AT-DKT improve the prediction performance of the original deep knowledge tracing model with two auxiliary learning tasks including question tagging prediction task and individualized prior knowledge prediction task.

## simpleKT

simpleKT is a strong but simple baseline method to deal with the KT task by modeling question-specific variations based on Rasch model and use the ordinary dot-product attention function to extract the time-aware information embedded in the student learning interactions.

## QIKT

QIKT is a question-centric interpretable KT model that estimates students’ knowledge state variations at a fine-grained level with question-sensitive cognitive representations that are jointly learned from a question-centric knowledge acquisition module and a question-centric problem solving module.

## sparseKT-soft/topK

sparseKT incorporate a k-selection module to only pick items with the highest attention scores including two sparsification heuristics: (1) soft-thresholding sparse attention (sparseKT-soft) and (2) top-𝐾 sparse attention (sparseKT-topK).

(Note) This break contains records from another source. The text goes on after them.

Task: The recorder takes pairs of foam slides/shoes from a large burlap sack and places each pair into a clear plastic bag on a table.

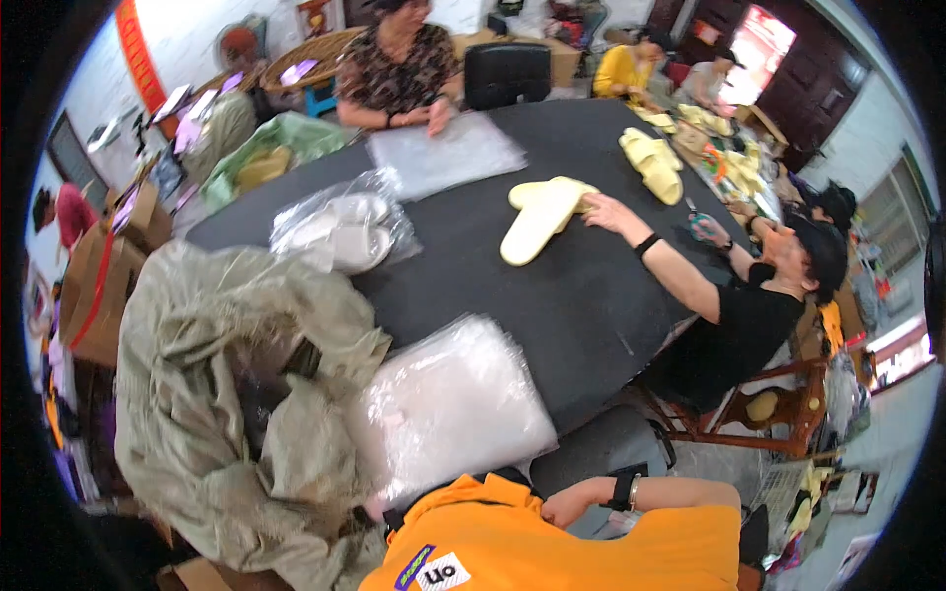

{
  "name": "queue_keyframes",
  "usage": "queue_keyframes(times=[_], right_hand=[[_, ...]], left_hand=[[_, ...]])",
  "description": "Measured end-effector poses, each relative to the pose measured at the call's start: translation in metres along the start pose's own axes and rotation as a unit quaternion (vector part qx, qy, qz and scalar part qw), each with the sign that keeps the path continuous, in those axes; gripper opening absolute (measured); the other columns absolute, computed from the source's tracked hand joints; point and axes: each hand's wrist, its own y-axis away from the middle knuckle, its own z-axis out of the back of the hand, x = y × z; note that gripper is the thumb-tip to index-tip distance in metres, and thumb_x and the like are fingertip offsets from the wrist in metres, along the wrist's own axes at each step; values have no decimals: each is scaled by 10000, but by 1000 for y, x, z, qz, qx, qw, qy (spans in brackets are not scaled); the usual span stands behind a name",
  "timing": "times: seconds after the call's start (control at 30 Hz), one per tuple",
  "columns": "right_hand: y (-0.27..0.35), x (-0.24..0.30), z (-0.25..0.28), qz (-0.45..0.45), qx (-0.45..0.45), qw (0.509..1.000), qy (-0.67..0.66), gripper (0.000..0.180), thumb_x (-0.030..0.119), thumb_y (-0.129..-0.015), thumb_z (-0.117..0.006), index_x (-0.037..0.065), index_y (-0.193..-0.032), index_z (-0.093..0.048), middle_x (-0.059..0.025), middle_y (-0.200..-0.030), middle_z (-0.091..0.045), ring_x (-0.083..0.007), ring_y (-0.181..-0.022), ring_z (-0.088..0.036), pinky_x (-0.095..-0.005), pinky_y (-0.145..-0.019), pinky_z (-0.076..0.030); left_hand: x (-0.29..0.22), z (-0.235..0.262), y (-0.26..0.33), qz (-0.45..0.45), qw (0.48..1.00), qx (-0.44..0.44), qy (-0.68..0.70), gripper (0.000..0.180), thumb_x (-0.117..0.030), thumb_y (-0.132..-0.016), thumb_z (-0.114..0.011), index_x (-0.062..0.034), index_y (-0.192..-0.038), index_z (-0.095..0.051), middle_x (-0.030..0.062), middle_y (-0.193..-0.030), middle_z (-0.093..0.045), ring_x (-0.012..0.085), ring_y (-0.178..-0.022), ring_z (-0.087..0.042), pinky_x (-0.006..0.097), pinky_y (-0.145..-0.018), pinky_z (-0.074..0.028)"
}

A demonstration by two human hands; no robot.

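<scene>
My right hand point(567, 504) is low in front of my orange shirt point(591, 552), a black band on its wrist. Its fingers are tucked against the shirt's edge, so I cannot see whether they hold anything. My left hand is out of view. Just beyond my body lies a stack of clear plastic bags point(458, 404), at the near edge of the black table point(443, 261). To its left, a big olive-green woven sack point(187, 394) gapes open. Farther off, white slippers point(355, 231) rest in a clear bag.
At the right, a co-worker's hand point(616, 215) touches pale yellow slippers point(542, 219); their other hand holds scissors point(702, 225). Another yellow pair point(652, 165) lies beyond. Across the table, a person leans over more flat bags point(448, 153). A dark chair point(601, 448) stands by me; cartons point(103, 295) are at left.
</scene>
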Motion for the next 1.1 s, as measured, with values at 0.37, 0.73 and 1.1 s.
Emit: queue_keyframes(times=[0.37, 0.73, 1.1], right_hand=[[55, 95, 85, 10, -399, 897, 192, 363, 305, -819, -557, 35, -1062, -578, -149, -1019, -611, -277, -916, -593, -357, -760, -468], [-15, 194, 192, 130, -330, 934, 51, 347, 223, -867, -538, -2, -1131, -528, -95, -1062, -595, -168, -999, -547, -282, -849, -421], [-175, 216, 254, 203, -307, 917, -157, 418, 256, -869, -540, 50, -1225, -467, -54, -1111, -554, -129, -986, -520, -255, -820, -409]], left_hand=[[12, -193, 150, 159, 977, -85, 112, 394, -289, -838, -529, -88, -1177, -528, 178, -1150, -548, 302, -1002, -560, 371, -853, -435], [-8, 59, 168, 19, 806, -506, 308, 370, -164, -895, -466, 3, -1224, -471, 109, -1093, -562, 173, -948, -558, 295, -807, -450], [126, 159, 170, 113, 679, -712, 136, 593, -3, -740, -423, -9, -1317, -288, 162, -1092, -503, 212, -875, -484, 322, -792, -400]])
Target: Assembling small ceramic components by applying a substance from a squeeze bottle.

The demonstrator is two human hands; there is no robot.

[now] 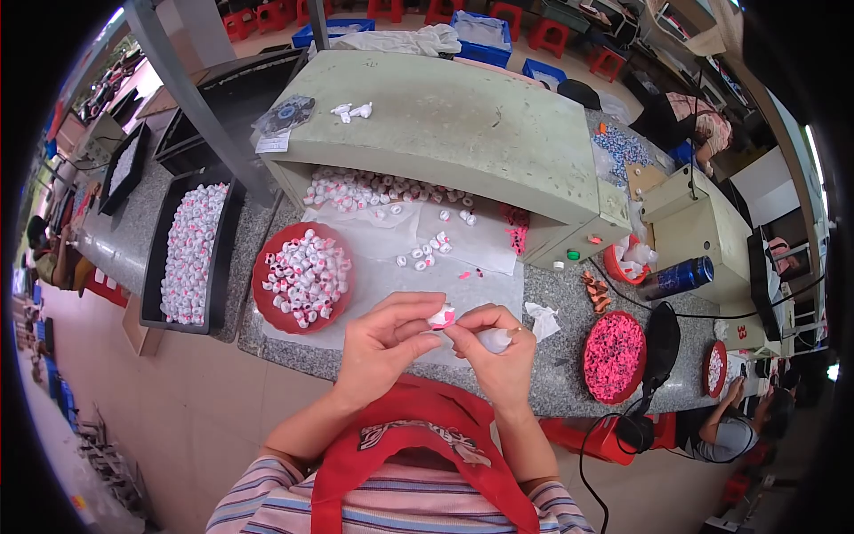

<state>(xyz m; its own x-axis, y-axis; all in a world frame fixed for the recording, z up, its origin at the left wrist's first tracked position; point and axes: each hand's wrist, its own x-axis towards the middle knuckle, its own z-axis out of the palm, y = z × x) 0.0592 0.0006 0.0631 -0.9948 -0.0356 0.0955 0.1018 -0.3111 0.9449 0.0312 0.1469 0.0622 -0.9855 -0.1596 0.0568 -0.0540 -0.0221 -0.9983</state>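
Observation:
A small white-and-pink piece point(442, 317) is pinched in the fingertips of my left hand point(378, 343), over the near edge of the bench. My right hand point(498, 360) is closed, its thumb and forefinger meeting at the pink side of that piece. Tucked in the right hand is a whitish, translucent object point(495, 339), whose kind I cannot make out. Left of my hands, a round red bowl point(261, 289) holds many similar white-and-pink pieces point(307, 276). Loose white pieces point(424, 253) lie on the white sheet point(382, 267) ahead. To the right, another red bowl point(589, 384) contains bright pink-and-black bits point(616, 356).
A grey-green metal housing point(436, 107) spans the bench, with more white pieces heaped under it. At left stands a black tray point(222, 267) full of white pieces. Crumpled tissue point(541, 320), a blue can point(678, 278) and a cable are at right. Other people work nearby.

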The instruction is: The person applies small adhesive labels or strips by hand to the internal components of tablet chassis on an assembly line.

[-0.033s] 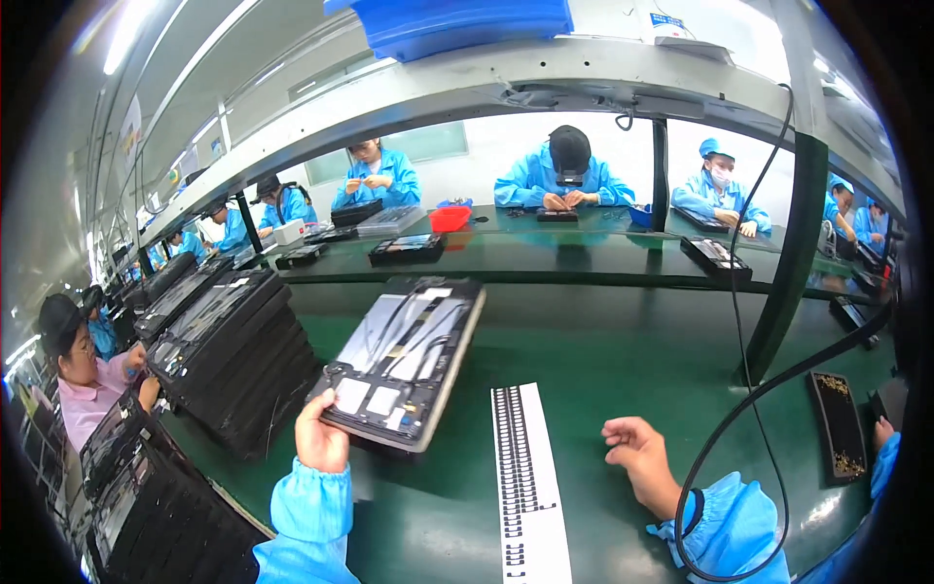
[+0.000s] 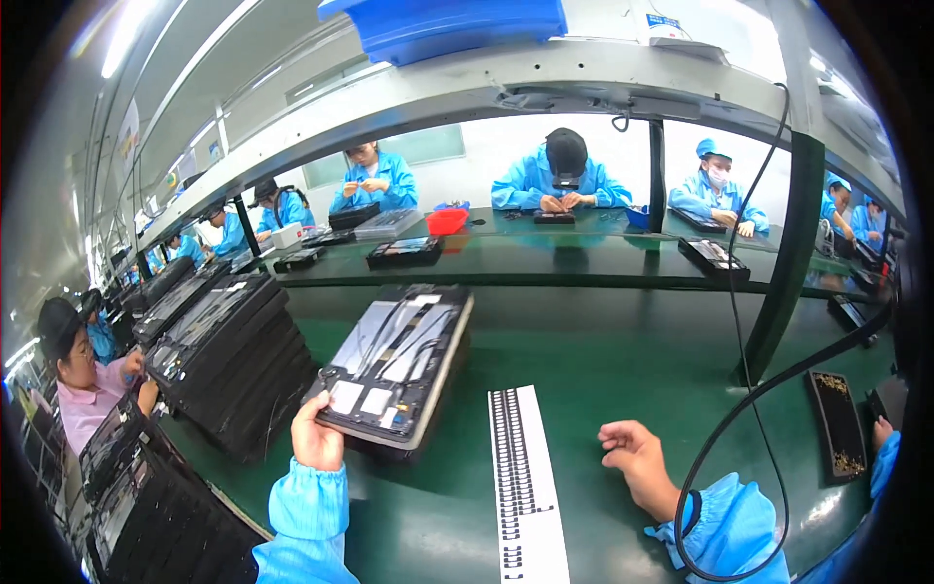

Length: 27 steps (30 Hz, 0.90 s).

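A tablet without its back cover (image 2: 394, 365), its inner boards, cables and pale panels showing, is tilted above the green bench. My left hand (image 2: 319, 438) grips it by the near left corner, thumb on top; the fingers underneath are hidden. My right hand (image 2: 642, 467) hovers over the bench with fingers loosely curled and a gap to the thumb, nothing visible in it. Between my hands lies a white strip sheet (image 2: 537, 467) carrying rows of small black stickers-like pieces, nearer the right hand.
Tall stacks of black trays with tablets (image 2: 224, 360) stand at the left. A black cable (image 2: 700, 438) loops in front of my right sleeve. A dark case with gold pattern (image 2: 837, 426) lies at the right. Beyond a shelf post (image 2: 793, 263), co-workers in blue sit at another bench.
The tablet and my left hand have shifted slightly left, and the tablet's far end has dropped a little. My right hand has barely moved.
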Motion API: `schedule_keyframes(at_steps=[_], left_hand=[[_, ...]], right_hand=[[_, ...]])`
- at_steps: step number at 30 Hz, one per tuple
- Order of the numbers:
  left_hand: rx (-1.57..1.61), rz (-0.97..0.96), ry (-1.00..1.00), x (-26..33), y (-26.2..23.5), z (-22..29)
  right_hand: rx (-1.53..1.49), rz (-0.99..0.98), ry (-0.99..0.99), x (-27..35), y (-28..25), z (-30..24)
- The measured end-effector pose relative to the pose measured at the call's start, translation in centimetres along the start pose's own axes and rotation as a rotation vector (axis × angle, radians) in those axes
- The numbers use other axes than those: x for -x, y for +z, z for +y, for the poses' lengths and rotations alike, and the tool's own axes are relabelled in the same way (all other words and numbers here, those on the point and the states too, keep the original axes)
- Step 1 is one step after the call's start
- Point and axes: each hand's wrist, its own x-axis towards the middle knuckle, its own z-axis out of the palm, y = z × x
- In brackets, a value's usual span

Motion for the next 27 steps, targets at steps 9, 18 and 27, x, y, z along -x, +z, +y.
schedule_keyframes(at_steps=[9,18,27], left_hand=[[-0.024,0.009,-0.012,-2.8,-3.3,-0.3],[-0.507,0.123,0.303,-2.1,-2.9,0.1],[-0.938,-0.105,0.43,-5.7,-1.3,5.1]], right_hand=[[0.143,-0.109,0.071,0.7,-0.1,0.6],[0.175,-0.139,0.047,0.4,0.0,1.0],[0.049,-0.173,0.012,-1.1,3.9,-3.8]])
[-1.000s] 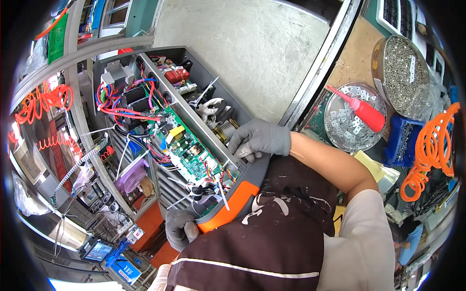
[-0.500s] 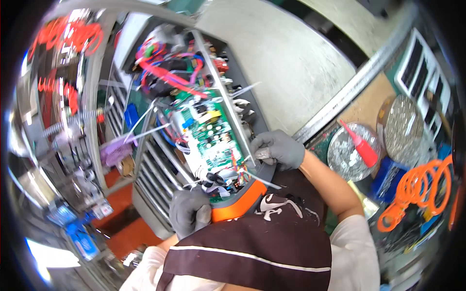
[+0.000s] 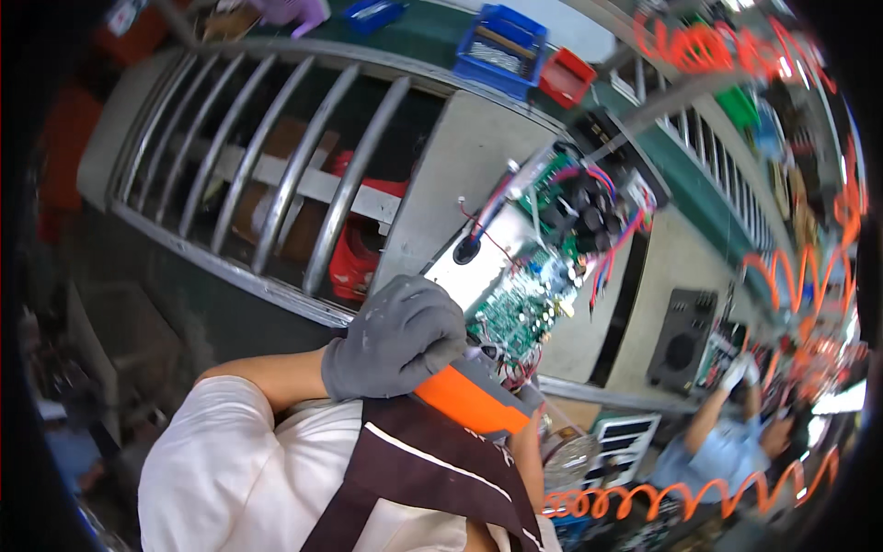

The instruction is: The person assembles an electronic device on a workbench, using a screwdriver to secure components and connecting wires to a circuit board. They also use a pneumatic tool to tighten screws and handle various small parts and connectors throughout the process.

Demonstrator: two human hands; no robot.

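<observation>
My left hand (image 3: 395, 336), in a grey glove, has its fingers curled over the near left corner of an electronic device with its cover off. The device's orange and grey end panel (image 3: 469, 400) faces me, close against my apron. Inside it, a green circuit board (image 3: 520, 313) carries many small parts, with red, blue and black wires bunched at the far end. Beside the board lies a bare pale metal plate (image 3: 460, 276) with a dark round hole. My right forearm (image 3: 526, 460) rises toward the panel's right end, where the hand is hidden.
Metal rollers (image 3: 285, 184) run to the left, red items beneath them. Beyond the device stand a blue bin (image 3: 501, 51) of small parts and a red bin (image 3: 566, 77). Orange coiled hoses (image 3: 681, 501) hang at right. A co-worker (image 3: 717, 451) works at another device there.
The view has swung left, bringing the rollers and bins into sight. The device now slants up to the right. My left hand has closed over its near corner; my right hand has gone from sight.
</observation>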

Shuyan Huang, et al. “Towards Robust Knowledge Tracing Models via k-Sparse Attention.” Proceedings of the 46th International ACM SIGIR Conference on Research and Development in Information Retrieval. 2023.

## RKT

RKT contains a relation-aware self-attention layer that incorporates the contextual information including both the exercise relation information through their textual content as well as student performance data and the forget behavior information through modeling an exponentially decaying kernel function.

## FoLiBiKT

FoLiBi (Forgetting-aware Linear Bias) is a simple yet effective solution that introduces a linear bias term to explicitly model learners’ forgetting behavior, compensating for the neglect of forgetting effects in existing attention-based Knowledge Tracing models。We reproduced FoLiBi with AKT, namely FoLiBiKT.

## Dtransformer

The Diagnostic Transformer (DTransformer) integrates question-level mastery with knowledge-level diagnosis using Temporal and Cumulative Attention (TCA) and multi-head attention for dynamic knowledge tracing. Moreover, a contrastive learning-based training algorithm enhances the stability of knowledge state diagnosis.